Feiten en omstandigheden
Op 26 september 2016 is onder de zoon van klager, zijnde [belanghebbende], door de rechter-commissaris in strafzaken op grond van artikel 94 Sv beslag gelegd op de hiervoor genoemde contante geldbedragen, aangezien de verdenking bestaat, zakelijk weergegeven, dat verdachte over gelden en/of goederen beschikt die niet uit legale bron afkomstig kunnen zijn. Op de vraag van de rechter-commissaris aan verdachte naar contante geldbedragen in zijn woning is door verdachte de vindplaatsen van twee geldbedragen aangewezen, respectievelijk een bedrag van € 275,= en een bedrag van € 2.150,= op twee verschillende plekken in de woning. Tijdens het verder doorzoeken van de woning werden nog twee geldbedragen aangetroffen in een leren jack in een kast in de woning, respectievelijk een bedrag van € 8.850,= en een bedrag van € 24.000,=. Deze laatste geldbedragen zijn door verdachte niet genoemd of aangewezen. Verdachte heeft omtrent de herkomst van het geld verklaard dat het niet van hem is maar vervolgens niet gezegd van wie het dan wel zou zijn.
Overwegingen
In de onderhavige zaak ligt volgens de officier van justitie het belang van strafvordering in de strafzaak tegen beslagene [belanghebbende] (zoon van klager) in verbeurdverklaring van het inbeslaggenomen geld en om die reden dient het beslag te worden gehandhaafd.
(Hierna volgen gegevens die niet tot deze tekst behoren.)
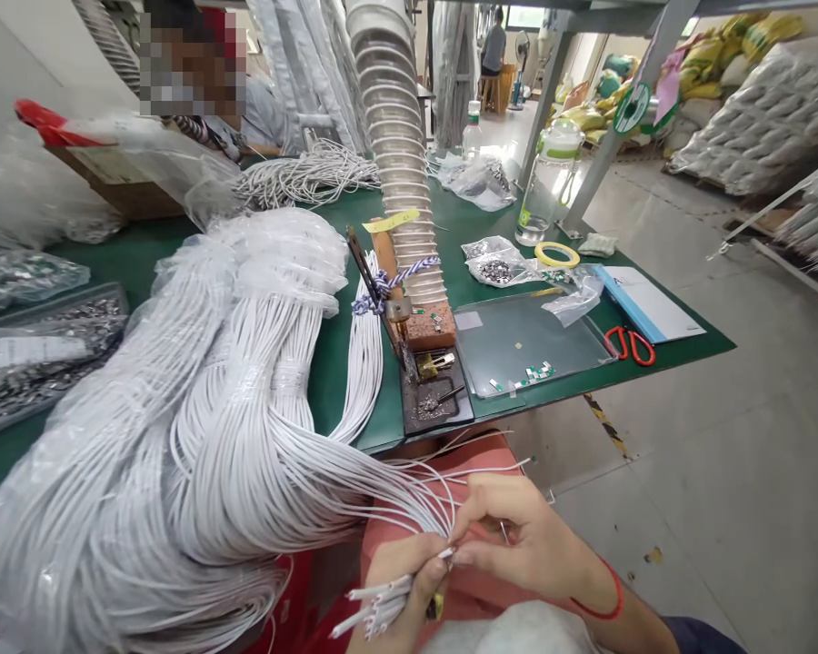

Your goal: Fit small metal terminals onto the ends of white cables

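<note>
My left hand [402, 581] is closed around a bunch of thin white cables, whose cut ends [374, 607] stick out below its fingers. Thumb and forefinger of my right hand [518, 536] pinch at a white cable end [446, 552] right by the left thumb; the fingertips of both hands meet there. From the hands, the cables fan leftward into a big plastic-wrapped bundle of white cables [245, 454] draped over the table edge. A single cable with a small green tip [528, 461] lies past my right hand, over the lap.
On the green table [713, 341] a soldering iron [396, 318] is tied beside a ribbed hose [402, 154]. Small green-and-white parts [538, 371] lie on a clear sheet [470, 354]. Red-handled scissors [631, 345] sit near the edge. A co-worker's arm [211, 136] shows opposite.
</note>
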`<state>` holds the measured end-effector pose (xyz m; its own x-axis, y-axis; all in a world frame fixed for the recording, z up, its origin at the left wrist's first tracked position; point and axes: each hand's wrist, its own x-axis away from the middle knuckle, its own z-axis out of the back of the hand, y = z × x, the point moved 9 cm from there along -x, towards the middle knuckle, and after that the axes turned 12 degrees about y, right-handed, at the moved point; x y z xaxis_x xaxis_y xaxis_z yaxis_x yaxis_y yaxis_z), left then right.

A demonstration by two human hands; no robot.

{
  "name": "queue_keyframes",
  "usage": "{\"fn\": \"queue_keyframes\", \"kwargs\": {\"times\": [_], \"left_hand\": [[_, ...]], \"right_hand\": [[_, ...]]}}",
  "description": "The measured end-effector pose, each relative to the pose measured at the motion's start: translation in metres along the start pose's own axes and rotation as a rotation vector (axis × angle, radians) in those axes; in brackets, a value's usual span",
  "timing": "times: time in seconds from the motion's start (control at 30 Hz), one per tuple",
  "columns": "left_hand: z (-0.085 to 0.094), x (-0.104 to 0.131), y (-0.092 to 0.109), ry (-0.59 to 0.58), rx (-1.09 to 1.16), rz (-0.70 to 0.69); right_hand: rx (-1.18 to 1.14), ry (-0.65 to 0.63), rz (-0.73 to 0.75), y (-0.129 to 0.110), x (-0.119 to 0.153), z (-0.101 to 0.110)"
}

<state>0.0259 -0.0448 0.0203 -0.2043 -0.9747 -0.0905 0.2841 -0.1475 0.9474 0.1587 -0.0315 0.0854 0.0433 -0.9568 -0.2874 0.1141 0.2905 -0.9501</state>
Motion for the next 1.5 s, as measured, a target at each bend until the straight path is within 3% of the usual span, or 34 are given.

De raadkamer stelt vast dat de inbeslagneming onder verdachte heeft plaatsgevonden op grond van artikel 94 Sv en dat dat thans de enige grondslag is van het beslag.
De raadkamer stelt verder vast, dat er voldoende aanwijzingen zijn dat de zoon van klager in strafrechtelijke zin betrokken is bij witwasactiviteiten. In het licht daarvan is het niet hoogst onwaarschijnlijk dat de strafrechter, later oordelend, de verbeurdverklaring van het inbeslaggenomen geld zal bevelen.
In geval van een beklag van een derde zoals in de onderhavige zaak, onder wie het beslag niet is gelegd, tegen een op de voet van artikel 94 van het Wetboek van Strafvordering gelegd beslag, dient de rechter vooreerst te beoordelen of het belang van strafvordering het voortduren van het beslag vordert. Zoals hiervoor is overwogen, is de raadkamer van oordeel dat verbeurdverklaring door de strafrechter niet hoogst onwaarschijnlijk is en dat het belang van strafvordering zich om die reden tegen teruggave aan beslagene verzet.
Nu klager heeft gesteld dat hij en niet de beslagene redelijkerwijs als rechthebbende van het inbeslaggenomen geld moet worden beschouwd, dient de raadkamer te onderzoeken of die stelling met feiten onderbouwd, als juist kan worden aanvaard en voor zover dat het geval is of klager weet had van de strafbare feiten waarvan de zoon van klager wordt verdacht in verband met de eisen die artikel 33a lid 2 Sr aan de vatbaarheid voor verbeurdverklaring stelt.